*** Opening of SOURCE DATA ***

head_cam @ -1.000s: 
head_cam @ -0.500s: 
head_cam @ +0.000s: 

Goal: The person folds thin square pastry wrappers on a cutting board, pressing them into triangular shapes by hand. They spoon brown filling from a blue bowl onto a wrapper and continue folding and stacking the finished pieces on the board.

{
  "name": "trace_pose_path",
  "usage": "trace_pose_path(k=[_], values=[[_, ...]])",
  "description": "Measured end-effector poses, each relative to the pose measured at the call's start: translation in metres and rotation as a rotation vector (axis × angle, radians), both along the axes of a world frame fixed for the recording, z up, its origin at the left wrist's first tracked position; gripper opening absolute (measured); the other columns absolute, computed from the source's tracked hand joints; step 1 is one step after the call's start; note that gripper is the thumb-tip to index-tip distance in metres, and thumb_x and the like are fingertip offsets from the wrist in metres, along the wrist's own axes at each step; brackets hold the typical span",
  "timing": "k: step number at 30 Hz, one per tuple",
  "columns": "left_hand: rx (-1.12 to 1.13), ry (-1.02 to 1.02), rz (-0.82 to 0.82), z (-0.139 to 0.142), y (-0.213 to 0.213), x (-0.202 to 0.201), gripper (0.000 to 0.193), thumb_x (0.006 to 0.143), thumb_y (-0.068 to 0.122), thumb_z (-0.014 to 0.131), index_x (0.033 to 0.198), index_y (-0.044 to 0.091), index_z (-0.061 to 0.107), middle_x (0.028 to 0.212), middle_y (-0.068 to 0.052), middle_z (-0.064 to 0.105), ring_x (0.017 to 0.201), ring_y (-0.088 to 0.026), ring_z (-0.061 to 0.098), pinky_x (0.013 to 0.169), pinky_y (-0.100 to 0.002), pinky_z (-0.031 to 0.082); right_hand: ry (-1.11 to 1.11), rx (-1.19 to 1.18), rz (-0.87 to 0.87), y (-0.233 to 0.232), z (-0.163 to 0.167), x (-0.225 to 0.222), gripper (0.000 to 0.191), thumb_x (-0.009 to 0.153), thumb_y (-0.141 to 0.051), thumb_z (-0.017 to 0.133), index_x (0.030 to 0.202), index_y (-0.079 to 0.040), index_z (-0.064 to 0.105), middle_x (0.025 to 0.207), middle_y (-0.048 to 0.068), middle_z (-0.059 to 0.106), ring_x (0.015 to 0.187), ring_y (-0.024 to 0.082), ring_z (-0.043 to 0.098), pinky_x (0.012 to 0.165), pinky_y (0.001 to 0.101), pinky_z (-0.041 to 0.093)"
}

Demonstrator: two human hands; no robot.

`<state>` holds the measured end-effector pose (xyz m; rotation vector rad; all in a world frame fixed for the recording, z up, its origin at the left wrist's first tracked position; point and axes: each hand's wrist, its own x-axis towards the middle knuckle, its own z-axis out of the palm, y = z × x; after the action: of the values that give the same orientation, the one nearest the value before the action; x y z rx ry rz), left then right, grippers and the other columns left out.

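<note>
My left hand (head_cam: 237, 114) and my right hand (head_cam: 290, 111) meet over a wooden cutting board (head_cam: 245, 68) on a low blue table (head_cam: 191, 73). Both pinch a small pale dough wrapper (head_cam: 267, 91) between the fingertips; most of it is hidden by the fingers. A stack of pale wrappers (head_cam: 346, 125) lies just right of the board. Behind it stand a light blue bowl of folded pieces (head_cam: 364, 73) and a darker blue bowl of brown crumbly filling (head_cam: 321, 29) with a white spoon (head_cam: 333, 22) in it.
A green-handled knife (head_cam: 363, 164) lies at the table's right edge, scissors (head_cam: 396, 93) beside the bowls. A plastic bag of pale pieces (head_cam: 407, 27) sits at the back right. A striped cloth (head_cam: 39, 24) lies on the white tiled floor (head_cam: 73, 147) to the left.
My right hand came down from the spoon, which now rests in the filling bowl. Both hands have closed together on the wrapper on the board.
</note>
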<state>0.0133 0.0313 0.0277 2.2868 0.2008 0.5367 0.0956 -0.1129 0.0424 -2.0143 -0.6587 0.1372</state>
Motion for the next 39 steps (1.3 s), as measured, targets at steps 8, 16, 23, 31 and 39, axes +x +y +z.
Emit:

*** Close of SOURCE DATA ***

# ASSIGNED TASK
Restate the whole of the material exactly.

# REPLY
head_cam @ -1.000s: 
head_cam @ -0.500s: 
head_cam @ +0.000s: 

Goal: The person folds thin square pastry wrappers on a cutting board, pressing them into triangular shapes by hand. They spoon brown filling from a blue bowl onto a wrapper and continue folding and stacking the finished pieces on the board.

{
  "name": "trace_pose_path",
  "usage": "trace_pose_path(k=[_], values=[[_, ...]])",
  "description": "Measured end-effector poses, each relative to the pose measured at the call's start: translation in metres and rotation as a rotation vector (axis × angle, radians), both along the axes of a world frame fixed for the recording, z up, its origin at the left wrist's first tracked position; gripper opening absolute (measured); the other columns absolute, computed from the source's tracked hand joints; step 1 is one step after the call's start; note that gripper is the thumb-tip to index-tip distance in metres, and thumb_x and the like are fingertip offsets from the wrist in metres, along the wrist's own axes at each step; brackets hold the typical span",
  "timing": "k: step number at 30 Hz, one per tuple",
  "columns": "left_hand: rx (-1.12 to 1.13), ry (-1.02 to 1.02), rz (-0.82 to 0.82), z (-0.139 to 0.142), y (-0.213 to 0.213), x (-0.202 to 0.201), gripper (0.000 to 0.193), thumb_x (0.006 to 0.143), thumb_y (-0.068 to 0.122), thumb_z (-0.014 to 0.131), index_x (0.033 to 0.198), index_y (-0.044 to 0.091), index_z (-0.061 to 0.107), middle_x (0.028 to 0.212), middle_y (-0.068 to 0.052), middle_z (-0.064 to 0.105), ring_x (0.017 to 0.201), ring_y (-0.088 to 0.026), ring_z (-0.061 to 0.098), pinky_x (0.013 to 0.169), pinky_y (-0.100 to 0.002), pinky_z (-0.031 to 0.082); right_hand: ry (-1.11 to 1.11), rx (-1.19 to 1.18), rz (-0.87 to 0.87), y (-0.233 to 0.232), z (-0.163 to 0.167), x (-0.225 to 0.222), gripper (0.000 to 0.191), thumb_x (-0.009 to 0.153), thumb_y (-0.141 to 0.051), thumb_z (-0.017 to 0.133), index_x (0.030 to 0.202), index_y (-0.079 to 0.040), index_z (-0.064 to 0.105), middle_x (0.025 to 0.207), middle_y (-0.048 to 0.068), middle_z (-0.059 to 0.106), ring_x (0.015 to 0.187), ring_y (-0.024 to 0.082), ring_z (-0.043 to 0.098), pinky_x (0.012 to 0.165), pinky_y (0.001 to 0.101), pinky_z (-0.041 to 0.093)"
}

Demonstrator: two human hands; no robot.

`<state>` holds the measured end-effector pose (xyz m; rotation vector rad; all in a world frame fixed for the recording, z up, its origin at the left wrist's first tracked position; point and axes: each hand's wrist, its own x-axis towards the middle knuckle, its own z-axis out of the palm, y = z × x; after the action: of the values that give the same orientation, the one nearest the value before the action; x y z rx ry rz), left then right, grippers and the other columns left out.

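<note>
My left hand (head_cam: 237, 114) and my right hand (head_cam: 290, 111) meet over a wooden cutting board (head_cam: 245, 68) on a low blue table (head_cam: 191, 73). Both pinch a small pale dough wrapper (head_cam: 267, 91) between the fingertips; most of it is hidden by the fingers. A stack of pale wrappers (head_cam: 346, 125) lies just right of the board. Behind it stand a light blue bowl of folded pieces (head_cam: 364, 73) and a darker blue bowl of brown crumbly filling (head_cam: 321, 29) with a white spoon (head_cam: 333, 22) in it.
A green-handled knife (head_cam: 363, 164) lies at the table's right edge, scissors (head_cam: 396, 93) beside the bowls. A plastic bag of pale pieces (head_cam: 407, 27) sits at the back right. A striped cloth (head_cam: 39, 24) lies on the white tiled floor (head_cam: 73, 147) to the left.
My right hand came down from the spoon, which now rests in the filling bowl. Both hands have closed together on the wrapper on the board.
</note>
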<state>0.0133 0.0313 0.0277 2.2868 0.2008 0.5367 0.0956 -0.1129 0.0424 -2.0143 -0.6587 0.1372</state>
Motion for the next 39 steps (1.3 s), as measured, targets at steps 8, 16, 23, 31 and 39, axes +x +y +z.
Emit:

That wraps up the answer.